What needs to be done:
Every line holding "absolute" should be copied from the records below.

Data provided:
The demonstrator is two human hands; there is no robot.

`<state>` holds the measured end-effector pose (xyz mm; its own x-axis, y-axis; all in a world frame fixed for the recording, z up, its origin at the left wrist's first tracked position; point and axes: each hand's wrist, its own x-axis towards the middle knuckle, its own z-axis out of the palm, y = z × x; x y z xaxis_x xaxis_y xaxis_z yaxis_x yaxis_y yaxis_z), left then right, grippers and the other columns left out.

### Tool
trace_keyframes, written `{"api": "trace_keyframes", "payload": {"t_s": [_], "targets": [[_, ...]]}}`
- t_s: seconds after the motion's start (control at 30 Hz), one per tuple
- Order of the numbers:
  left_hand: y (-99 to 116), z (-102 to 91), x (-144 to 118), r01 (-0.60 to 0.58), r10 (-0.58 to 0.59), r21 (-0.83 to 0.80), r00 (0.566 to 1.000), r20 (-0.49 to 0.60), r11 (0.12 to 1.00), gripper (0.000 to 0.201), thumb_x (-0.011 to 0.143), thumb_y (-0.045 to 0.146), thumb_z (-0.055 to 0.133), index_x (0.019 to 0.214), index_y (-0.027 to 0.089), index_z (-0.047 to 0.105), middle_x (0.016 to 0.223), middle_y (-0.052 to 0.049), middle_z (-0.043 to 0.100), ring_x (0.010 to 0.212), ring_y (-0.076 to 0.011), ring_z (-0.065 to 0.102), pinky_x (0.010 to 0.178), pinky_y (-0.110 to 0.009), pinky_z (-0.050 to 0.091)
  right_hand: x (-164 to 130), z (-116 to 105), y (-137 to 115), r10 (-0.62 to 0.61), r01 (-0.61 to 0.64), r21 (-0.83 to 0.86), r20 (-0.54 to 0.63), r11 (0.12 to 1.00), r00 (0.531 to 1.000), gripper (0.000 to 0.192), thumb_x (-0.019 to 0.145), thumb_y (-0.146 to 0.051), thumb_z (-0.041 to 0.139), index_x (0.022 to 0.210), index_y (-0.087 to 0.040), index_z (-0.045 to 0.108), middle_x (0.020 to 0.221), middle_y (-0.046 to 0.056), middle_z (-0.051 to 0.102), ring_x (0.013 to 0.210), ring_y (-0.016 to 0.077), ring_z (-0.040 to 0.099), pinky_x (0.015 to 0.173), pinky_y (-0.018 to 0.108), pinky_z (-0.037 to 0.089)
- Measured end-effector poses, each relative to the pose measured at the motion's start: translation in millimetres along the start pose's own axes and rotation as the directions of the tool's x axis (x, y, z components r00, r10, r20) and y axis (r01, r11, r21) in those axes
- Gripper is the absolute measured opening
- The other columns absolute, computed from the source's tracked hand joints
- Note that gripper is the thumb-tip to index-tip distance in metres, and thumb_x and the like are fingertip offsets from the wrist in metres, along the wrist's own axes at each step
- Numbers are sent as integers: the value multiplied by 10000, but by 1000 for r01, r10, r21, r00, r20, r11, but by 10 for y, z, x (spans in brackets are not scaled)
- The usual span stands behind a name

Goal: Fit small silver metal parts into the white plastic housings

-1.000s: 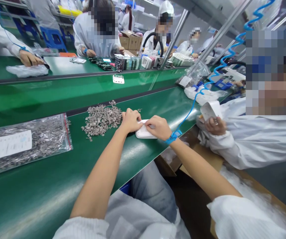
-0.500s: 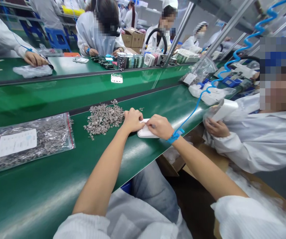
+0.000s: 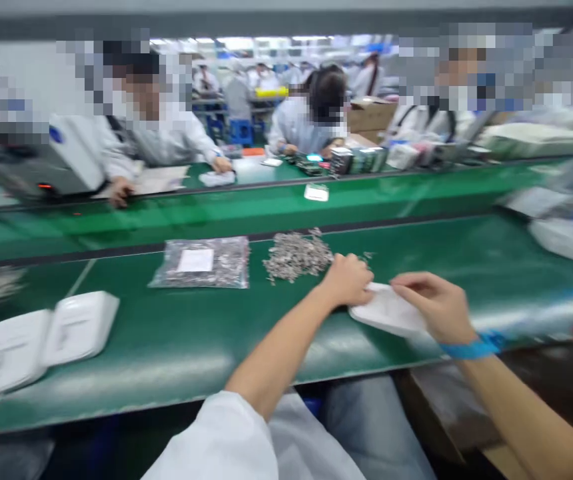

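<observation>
On the green work surface lies a white plastic casing (image 3: 389, 308), slightly blurred. My left hand (image 3: 349, 280) is closed on its left end, fingers bent over the edge. At the right end my right hand (image 3: 436, 307), a blue wrist band below it, has its fingers curled round the casing; the fingertips are partly hidden. Just left of my left hand is a heap of small metal clips (image 3: 297, 257), with a few loose ones beyond my hand. A clear bag of similar metal parts (image 3: 229, 263) with a white label lies further left.
Two white casings (image 3: 79, 327) rest side by side at the left of the green bench (image 3: 176, 353). Behind runs a raised green ledge (image 3: 246, 210) carrying a small white part (image 3: 316, 193). Co-workers sit beyond it. Plastic bags (image 3: 566, 233) lie at far right.
My view has swung left and levelled, bringing the two white casings into sight. My right hand has lifted and opened slightly over the casing; my left hand keeps its hold.
</observation>
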<state>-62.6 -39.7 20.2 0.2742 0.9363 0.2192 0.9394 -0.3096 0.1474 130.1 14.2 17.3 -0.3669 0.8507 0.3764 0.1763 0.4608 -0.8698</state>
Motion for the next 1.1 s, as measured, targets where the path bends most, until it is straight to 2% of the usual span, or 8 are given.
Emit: {"api": "trace_keyframes", "payload": {"t_s": [0.07,0.13,0.23,0.33,0.43,0.6,0.97,1.1], "targets": [[16,-44,-292,27,-27,40,1000,-9,999,255,867,376,542,871,161,679,977,-111,651,1027,-277,498,787,-420,315,-116,107,-30,26,-31,112,44,993,999,210,684,-373,844,747,-221,712,835,44,731,804,215,673,765,346,558],[31,-74,-666,124,-124,26,992,-19,992,244,862,391,556,845,171,662,953,-90,635,1010,-256,493,784,-408,305,-279,268,-143,-2,-27,183,158,983,987,202,697,-364,846,730,-219,709,850,55,730,812,216,678,753,333,561],[61,-135,-1225,288,-289,-29,956,-55,957,235,833,419,611,817,187,642,912,-55,615,978,-227,493,787,-397,292,-524,539,-430,-88,4,264,308,964,947,177,739,-350,821,723,-215,709,827,66,727,796,217,681,729,332,562],[61,-190,-1552,389,-393,-58,915,-95,919,188,825,375,638,790,191,631,884,-38,607,963,-214,502,802,-397,284,-619,760,-643,-144,26,327,341,945,929,178,758,-345,802,713,-207,698,784,66,724,773,216,678,733,349,556],[51,-179,-1635,418,-427,-88,895,-132,904,157,830,327,642,755,191,617,858,-32,600,951,-206,509,822,-395,284,-604,858,-666,-126,1,366,318,931,939,170,755,-326,807,728,-201,695,780,59,724,761,204,673,727,348,548],[61,-95,-1630,417,-437,-132,872,-219,899,118,802,284,679,750,195,622,822,-15,575,907,-193,511,821,-386,288,-609,850,-610,-99,-37,469,262,882,960,134,750,-259,813,738,-202,692,789,42,722,772,182,674,736,329,544],[23,-127,-1624,434,-492,-287,852,-178,854,100,799,251,730,770,202,648,806,6,551,912,-180,524,837,-365,307,-608,821,-619,-144,13,483,235,875,961,103,777,-212,782,749,-210,683,797,34,718,796,182,673,746,338,540],[43,-100,-1628,396,-448,-233,860,-245,888,95,799,253,716,771,197,644,788,0,537,881,-184,510,825,-370,302,-620,805,-631,-156,24,479,238,877,959,99,793,-212,771,759,-214,678,799,37,714,797,186,669,745,345,540]]}}
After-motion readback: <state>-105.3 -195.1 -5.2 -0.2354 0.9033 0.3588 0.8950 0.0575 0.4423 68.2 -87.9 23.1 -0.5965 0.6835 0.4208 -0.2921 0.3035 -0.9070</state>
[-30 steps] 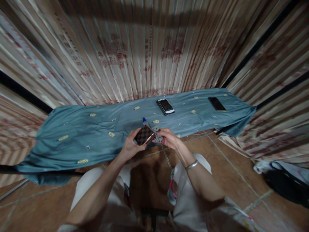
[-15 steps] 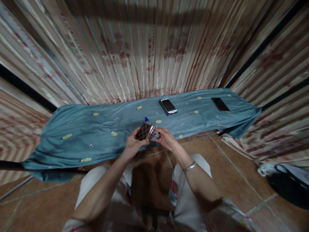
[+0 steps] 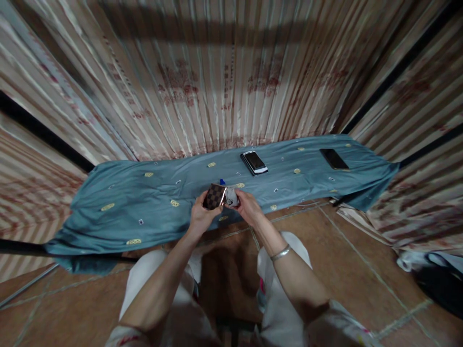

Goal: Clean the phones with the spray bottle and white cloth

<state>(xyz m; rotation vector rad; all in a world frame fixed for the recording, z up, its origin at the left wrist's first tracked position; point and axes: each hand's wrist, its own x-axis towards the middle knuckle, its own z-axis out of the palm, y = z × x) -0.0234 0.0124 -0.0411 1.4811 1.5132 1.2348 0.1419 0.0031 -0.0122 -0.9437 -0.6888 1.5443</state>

Response box:
- Gripper is the absolute measured opening
- The other columns absolute, computed from the source's tracked hand joints

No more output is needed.